The best thing I like about it is the time that I spend with the patients is going to be more geared towards what I need to do as a physician, to be able to find out what’s really going on with the patient — what their needs are — and some of the other details that I typically would have been taking care of, other members of the team are going to be bringing in nutritionists, educators, and public health nurses that will help out in the community as well. Just the whole team approach I think is really what’s different.

  

 

 “The Indian Health system is full of providers who have been there for years and years… caring for native people and it really is a system that the whole United States could learn from.”  (1:04)

 

The Indian Health system is full of providers who, many have been there for years and years, including nurses and techs, who devote their whole careers to the Indian Health system and caring for native people.
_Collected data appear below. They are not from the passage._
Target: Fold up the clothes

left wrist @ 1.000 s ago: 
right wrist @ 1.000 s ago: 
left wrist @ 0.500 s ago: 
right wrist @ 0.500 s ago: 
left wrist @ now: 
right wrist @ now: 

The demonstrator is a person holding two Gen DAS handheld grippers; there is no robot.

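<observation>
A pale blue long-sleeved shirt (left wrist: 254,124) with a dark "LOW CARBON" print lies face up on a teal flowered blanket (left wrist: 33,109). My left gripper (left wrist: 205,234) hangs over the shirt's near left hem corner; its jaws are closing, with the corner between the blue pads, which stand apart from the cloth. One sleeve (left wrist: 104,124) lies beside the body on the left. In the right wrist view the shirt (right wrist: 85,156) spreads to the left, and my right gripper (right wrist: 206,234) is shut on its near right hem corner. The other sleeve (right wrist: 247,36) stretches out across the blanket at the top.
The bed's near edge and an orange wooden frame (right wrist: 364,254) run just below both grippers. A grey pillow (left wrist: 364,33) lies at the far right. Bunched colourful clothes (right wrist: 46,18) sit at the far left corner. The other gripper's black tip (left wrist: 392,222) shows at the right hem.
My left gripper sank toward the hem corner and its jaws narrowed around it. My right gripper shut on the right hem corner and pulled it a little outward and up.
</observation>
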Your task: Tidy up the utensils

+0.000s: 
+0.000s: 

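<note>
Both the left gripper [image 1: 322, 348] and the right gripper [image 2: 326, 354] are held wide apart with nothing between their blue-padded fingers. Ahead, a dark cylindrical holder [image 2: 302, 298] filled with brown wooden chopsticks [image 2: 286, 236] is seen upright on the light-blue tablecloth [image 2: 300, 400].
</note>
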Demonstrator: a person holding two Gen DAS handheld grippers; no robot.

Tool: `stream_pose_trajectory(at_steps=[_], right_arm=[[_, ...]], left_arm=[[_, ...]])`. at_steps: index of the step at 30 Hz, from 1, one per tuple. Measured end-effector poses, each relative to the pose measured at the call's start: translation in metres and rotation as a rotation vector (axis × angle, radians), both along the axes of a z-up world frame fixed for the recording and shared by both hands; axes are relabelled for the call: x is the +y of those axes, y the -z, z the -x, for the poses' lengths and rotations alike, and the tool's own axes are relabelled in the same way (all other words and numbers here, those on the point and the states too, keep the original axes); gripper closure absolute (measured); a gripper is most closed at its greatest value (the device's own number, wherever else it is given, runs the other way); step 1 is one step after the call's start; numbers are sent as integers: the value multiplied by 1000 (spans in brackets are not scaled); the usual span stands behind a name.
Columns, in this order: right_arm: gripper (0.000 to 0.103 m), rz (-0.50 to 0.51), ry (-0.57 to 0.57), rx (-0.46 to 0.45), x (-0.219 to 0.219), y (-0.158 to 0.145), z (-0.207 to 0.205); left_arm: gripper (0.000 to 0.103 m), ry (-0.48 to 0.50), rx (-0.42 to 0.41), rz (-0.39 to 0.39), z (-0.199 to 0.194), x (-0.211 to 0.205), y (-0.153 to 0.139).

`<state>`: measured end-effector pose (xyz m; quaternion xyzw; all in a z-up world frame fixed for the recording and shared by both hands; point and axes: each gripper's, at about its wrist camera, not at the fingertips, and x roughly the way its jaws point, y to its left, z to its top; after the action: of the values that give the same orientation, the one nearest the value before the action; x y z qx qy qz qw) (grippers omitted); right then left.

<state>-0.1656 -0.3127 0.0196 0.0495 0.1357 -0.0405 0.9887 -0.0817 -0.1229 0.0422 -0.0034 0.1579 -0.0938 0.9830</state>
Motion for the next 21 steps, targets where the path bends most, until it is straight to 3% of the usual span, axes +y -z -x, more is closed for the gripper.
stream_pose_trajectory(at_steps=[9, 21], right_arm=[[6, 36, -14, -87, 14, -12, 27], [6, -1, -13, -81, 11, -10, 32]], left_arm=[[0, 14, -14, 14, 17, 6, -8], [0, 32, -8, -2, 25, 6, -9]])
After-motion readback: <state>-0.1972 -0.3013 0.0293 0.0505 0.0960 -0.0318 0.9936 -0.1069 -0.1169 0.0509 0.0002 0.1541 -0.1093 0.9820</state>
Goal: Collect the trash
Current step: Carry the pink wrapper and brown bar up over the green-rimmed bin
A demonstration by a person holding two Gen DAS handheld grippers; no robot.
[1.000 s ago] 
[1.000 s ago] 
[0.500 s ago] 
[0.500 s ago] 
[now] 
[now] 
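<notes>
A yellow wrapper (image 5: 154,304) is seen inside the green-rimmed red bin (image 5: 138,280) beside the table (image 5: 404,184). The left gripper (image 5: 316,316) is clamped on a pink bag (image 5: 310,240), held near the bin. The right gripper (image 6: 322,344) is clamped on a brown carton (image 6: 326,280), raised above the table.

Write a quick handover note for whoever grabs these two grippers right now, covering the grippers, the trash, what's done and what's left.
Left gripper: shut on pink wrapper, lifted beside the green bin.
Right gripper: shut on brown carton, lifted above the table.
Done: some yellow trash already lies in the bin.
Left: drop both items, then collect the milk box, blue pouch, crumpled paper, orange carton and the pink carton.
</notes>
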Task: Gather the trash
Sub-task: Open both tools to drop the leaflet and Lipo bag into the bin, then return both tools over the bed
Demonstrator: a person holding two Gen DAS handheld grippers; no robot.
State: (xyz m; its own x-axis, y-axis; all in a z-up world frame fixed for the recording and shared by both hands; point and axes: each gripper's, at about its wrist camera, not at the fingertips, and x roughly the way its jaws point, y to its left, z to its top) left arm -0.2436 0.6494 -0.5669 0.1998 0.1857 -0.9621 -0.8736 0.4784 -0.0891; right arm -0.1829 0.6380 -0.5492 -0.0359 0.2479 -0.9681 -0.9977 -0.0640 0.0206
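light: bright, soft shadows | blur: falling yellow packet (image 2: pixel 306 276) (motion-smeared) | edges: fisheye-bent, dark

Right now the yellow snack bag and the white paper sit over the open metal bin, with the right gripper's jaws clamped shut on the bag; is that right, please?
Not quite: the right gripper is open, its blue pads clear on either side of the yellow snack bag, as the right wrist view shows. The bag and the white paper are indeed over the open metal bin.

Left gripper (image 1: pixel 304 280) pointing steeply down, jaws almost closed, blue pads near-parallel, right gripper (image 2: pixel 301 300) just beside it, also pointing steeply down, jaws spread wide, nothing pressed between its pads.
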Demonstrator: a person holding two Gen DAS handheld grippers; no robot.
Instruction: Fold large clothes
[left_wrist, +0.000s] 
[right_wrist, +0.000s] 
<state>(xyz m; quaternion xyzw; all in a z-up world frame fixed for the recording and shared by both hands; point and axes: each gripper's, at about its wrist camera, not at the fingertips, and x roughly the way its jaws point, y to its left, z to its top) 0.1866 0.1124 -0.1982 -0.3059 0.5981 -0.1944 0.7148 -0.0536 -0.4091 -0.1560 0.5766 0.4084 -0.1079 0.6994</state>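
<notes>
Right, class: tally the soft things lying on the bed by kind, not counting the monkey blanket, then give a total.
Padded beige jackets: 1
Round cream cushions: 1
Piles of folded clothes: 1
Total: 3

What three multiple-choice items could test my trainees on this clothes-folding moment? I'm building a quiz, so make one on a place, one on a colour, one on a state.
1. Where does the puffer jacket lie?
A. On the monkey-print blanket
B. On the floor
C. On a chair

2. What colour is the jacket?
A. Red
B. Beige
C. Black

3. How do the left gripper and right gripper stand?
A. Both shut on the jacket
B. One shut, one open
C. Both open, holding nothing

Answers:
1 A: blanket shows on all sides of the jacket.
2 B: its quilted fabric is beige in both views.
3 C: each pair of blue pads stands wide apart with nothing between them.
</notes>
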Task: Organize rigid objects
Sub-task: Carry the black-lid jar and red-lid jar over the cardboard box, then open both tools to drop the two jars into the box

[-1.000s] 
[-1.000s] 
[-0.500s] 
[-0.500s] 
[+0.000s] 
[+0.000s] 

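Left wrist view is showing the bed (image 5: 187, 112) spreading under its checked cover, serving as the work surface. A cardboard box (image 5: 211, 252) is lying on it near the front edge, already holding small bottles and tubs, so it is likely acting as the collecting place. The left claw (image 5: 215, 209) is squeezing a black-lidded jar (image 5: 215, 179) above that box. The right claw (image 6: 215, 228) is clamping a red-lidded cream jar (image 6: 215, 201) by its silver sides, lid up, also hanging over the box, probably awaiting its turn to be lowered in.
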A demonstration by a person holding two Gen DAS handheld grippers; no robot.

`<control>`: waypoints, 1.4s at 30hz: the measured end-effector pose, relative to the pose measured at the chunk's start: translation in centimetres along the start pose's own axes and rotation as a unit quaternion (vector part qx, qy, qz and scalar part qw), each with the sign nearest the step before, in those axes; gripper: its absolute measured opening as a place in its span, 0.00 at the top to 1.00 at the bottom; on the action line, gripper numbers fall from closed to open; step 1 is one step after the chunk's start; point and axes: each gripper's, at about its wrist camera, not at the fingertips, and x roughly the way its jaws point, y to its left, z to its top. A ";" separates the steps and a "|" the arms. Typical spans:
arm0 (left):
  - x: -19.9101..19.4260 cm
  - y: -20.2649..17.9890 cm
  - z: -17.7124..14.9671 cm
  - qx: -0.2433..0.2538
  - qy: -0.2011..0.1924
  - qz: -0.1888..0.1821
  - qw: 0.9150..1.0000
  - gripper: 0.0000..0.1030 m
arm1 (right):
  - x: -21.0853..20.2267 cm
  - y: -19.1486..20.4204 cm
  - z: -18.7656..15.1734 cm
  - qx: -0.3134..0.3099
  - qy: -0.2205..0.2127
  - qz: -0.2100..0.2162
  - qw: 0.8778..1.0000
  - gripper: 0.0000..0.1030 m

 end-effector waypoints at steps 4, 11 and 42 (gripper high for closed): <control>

Those providers are great providers and the system that they work in, I think it’s a system that the whole United States could learn from. We hope that as we go through this, that we’re going to show that the Indian Health system, the structure and the quality of care that they deliver, really is a system that might be modeled because it has all the components: it has comprehensive health care, it has nurses that can interact with the community, all the components really of the care model. So I think that the Indian Health system is really a quality organization that provides good care, great care to American Indians, and a lot of American Indians prefer to go there because of that quality instead of going elsewhere.